Single by the All-American Rejects

from the album When the World Comes Down
- Released: June 8, 2009
- Recorded: 2007
- Genre: Alternative rock; pop-punk; electronic rock;
- Length: 3:28
- Label: DGC; Interscope;
- Songwriters: Nick Wheeler; Tyson Ritter;
- Producer: Eric Valentine

The All-American Rejects singles chronology
| "The Wind Blows" (2009) | "I Wanna" (2009) | "Beekeeper's Daughter" (2012) |

Alternate cover
- CD promo cover

Music video
- "I Wanna" on YouTube

= I Wanna (The All-American Rejects song) =

"I Wanna" is a song by American rock band the All-American Rejects, released as the third and final single from their third studio album When the World Comes Down on June 8, 2009.

==Background==
"I Wanna" was written by Nick Wheeler and Tyson Ritter in Florida, United States and was one of the first songs to be written and recorded for When the World Comes Down within a six-month time period both in the studio and the band's tour bus and was refined by Ritter numerous times before recording began.

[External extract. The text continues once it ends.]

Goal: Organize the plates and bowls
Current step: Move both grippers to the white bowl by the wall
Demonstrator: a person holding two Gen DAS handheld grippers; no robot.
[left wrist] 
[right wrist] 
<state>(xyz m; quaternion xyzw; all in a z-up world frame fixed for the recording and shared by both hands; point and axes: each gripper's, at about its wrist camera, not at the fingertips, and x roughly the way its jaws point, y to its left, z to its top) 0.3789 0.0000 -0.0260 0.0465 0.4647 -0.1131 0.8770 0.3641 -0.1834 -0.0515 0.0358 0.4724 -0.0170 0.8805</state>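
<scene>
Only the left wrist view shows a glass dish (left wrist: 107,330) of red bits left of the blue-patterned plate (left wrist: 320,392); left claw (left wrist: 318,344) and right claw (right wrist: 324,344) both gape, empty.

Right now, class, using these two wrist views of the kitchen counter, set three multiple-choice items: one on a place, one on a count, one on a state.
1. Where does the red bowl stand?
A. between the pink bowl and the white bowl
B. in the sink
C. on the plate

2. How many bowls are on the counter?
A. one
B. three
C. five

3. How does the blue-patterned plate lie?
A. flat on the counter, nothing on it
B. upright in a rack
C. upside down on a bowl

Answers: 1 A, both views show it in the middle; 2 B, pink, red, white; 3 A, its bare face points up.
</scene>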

In an interview with Take 40 Australia, Wheeler said "Tyson came up with the idea on the road while we were touring Move Along. Two years straight on the road, barely going home. And when all you see is planes, buses, cars, insides of venues, dressing rooms and hotels... it starts to feel like a prison. That's kinda what the song's about... you're locked away in this hole and all you wanna do is touch somebody."

==Reception==

===Critical reception===
The song received mixed reviews from music critics. The Impressive Inklings praised the song as an album opener and praised Ritter's vocal work as "impressive", while Marshall Lately stated that the track is "a playful opener on the junior effort" and "is repetitive without being annoying, which is seldom found in pop ditties, [it] shows lyrically that they know where they came from, but also where they’re going."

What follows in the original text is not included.